Kids can cook up these letter-shaped pancakes

Mass Appeal

(Mass Appeal) – Let your kids help out in the kitchen with these fun letter-shaped pancakes. You can make a small batch so you don’t end up over-indulging on the carbs. Jennifer Luck Hale and her daughter Emma show us how it’s done.

Small Batch of Pancakes (2 small eaters, or 1 smallish kid and one grown-up watching their carbs)
(a variation of a pancake recipe from the Joy of Cooking)

• 1 Tablespoon Butter
• 1/2 cup flour (approx. half whole wheat / half all-purpose flour)
• 1 Tablespoon sugar (or 1/3 of a mashed banana)
• 3/4 teaspoon baking powder
• 1/8 +/- teaspoon salt
• 1 egg
• 1/3 cup milk
Medium Batch of Pancakes (1 adult +2 small eaters)
• 2 Tablespoons Butter
• 1 cup flour (approx. half whole wheat / half all-purpose flour)
• 2 Tablespoons sugar (or 2/3 of a mashed banana)
• 1 1/4 teaspoon baking powder
• ¼ teaspoon salt
• 2 eggs
• 2/3 cup milk

Large Batch (2 adult + 2-3 small eaters)
• 3 Tablespoons Butter
• 1 1/2 cup flour (approx. half whole wheat / half all-purpose flour)
• 3 Tablespoons sugar (or a mashed banana)
• 2 teaspoons baking powder
• 1/2 teaspoon salt
• 3 large eggs
• 1 cup milk


  1. Put Butter in pancake pan and put on the lowest heat. Turn off heat after a minute or two so the butter doesn’t burn.
  2. Mix up dry ingredients, whisk together a bit.
  3. Pour milk into measuring cup, add egg, whisk together well.
  4. Add wet and dry together, add melted butter. Leave a little butter in the pan for cooking the pancakes.
  5. Turn heat back on to medium and use spatula to spread remaining butter around pan.
  6. Before butter burns, add a spoonful of batter, spread into desired shape with spoon.
  7. Watch for little bubbles to come up to the surface of the pancake. When the bubbles pop and leave a little bubble-sized empty hole, it is time to flip.
  8. Flip it.
  9. Remove to plate after a minute or so, before it burns.
  10. Get another pancake (or several) going, as long as the pancakes are not sticking, no need to add more butter to the pan.

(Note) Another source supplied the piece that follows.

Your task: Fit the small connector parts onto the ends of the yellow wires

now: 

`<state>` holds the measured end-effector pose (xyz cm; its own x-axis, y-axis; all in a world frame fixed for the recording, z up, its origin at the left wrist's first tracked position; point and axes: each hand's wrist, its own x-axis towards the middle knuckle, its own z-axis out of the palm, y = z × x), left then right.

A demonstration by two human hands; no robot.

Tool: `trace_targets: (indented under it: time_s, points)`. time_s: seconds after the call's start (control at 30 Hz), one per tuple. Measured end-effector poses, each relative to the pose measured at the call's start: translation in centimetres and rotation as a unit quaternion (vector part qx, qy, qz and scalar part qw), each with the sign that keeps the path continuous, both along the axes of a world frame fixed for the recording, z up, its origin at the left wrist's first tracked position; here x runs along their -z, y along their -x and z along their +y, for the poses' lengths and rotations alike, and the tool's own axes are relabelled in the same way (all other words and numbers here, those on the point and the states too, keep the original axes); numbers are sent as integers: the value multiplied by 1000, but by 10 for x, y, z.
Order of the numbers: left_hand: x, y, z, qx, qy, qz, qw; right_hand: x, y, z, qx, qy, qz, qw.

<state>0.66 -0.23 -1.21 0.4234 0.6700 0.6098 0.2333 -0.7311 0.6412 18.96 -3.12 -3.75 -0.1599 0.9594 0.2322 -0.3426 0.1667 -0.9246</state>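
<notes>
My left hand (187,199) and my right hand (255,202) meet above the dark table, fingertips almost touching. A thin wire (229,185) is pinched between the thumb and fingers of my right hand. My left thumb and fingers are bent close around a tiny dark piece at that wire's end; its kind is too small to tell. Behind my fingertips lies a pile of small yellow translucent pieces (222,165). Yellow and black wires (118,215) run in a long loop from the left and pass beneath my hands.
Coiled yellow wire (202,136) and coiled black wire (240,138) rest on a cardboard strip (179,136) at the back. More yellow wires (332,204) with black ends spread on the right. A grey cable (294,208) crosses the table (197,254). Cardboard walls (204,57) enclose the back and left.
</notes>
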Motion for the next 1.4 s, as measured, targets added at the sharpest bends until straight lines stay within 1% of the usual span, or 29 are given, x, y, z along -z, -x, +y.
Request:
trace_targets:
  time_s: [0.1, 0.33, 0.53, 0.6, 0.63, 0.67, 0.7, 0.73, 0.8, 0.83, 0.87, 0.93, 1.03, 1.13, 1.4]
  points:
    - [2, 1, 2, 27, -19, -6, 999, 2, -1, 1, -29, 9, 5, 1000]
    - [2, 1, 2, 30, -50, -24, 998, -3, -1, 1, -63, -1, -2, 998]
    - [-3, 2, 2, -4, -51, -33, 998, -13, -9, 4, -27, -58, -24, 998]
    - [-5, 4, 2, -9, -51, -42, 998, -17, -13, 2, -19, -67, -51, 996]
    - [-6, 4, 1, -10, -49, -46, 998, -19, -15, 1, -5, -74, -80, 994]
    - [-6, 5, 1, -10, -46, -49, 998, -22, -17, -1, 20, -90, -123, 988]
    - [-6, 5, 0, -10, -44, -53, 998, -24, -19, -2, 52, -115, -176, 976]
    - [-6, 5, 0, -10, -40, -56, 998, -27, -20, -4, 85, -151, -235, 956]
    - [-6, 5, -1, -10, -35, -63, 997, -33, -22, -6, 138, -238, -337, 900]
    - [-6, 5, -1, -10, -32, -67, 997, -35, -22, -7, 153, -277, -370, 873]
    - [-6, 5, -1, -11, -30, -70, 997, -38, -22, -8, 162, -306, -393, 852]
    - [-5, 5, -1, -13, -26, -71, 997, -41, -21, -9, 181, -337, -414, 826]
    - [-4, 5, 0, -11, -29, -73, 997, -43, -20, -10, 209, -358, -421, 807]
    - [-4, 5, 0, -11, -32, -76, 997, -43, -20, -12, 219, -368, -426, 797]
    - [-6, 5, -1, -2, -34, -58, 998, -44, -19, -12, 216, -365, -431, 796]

• Even very small kids like to “help” and feel a part of the process. Make this about them, and try not to get too uptight about spills. You can measure out the flour, then hand it to your child to put into the bowl. To a very little one, this feels like participation, and makes them feel included and important to you.
• Pancakes are best as soon as they cool enough to eat, so they are perfect for making with kids. Keep going until they stop eating them immediately, then turn the heat down and make fun pancakes. It is easier to experiment with complicated (non-round) pancakes after the pan has been used for several batches, and when no one is starving.
• Lower heat gives you more control, and also works better for thicker pancakes -so the outside doesn’t burn before the inside is done cooking.
• If you want thin, crepe-like pancakes, add extra egg and milk and cook on medium-high heat.
• You can add all kind of things to the batter, but they can affect how the pancakes cook. For fruit, I prefer to just put it on top.
• Add whipped cream on top for extra yumminess.
• I prefer pancakes with an egg on top, over easy, no sugar.
• Locally grown and milled flour is very fresh and makes the best pancakes, and if you can find that then you can use all whole grain without sacrificing fluffiness. Regular all-purpose flour is fairly flavorless, so I like to use at least some whole wheat pastry flour or other specialty flours for better nutrition and because it tastes so much better. But the gluten in the AP flour keeps them holding together better.
• Getting your kids to appreciate the flavor of whole grains early might also help them make healthier choices throughout their life.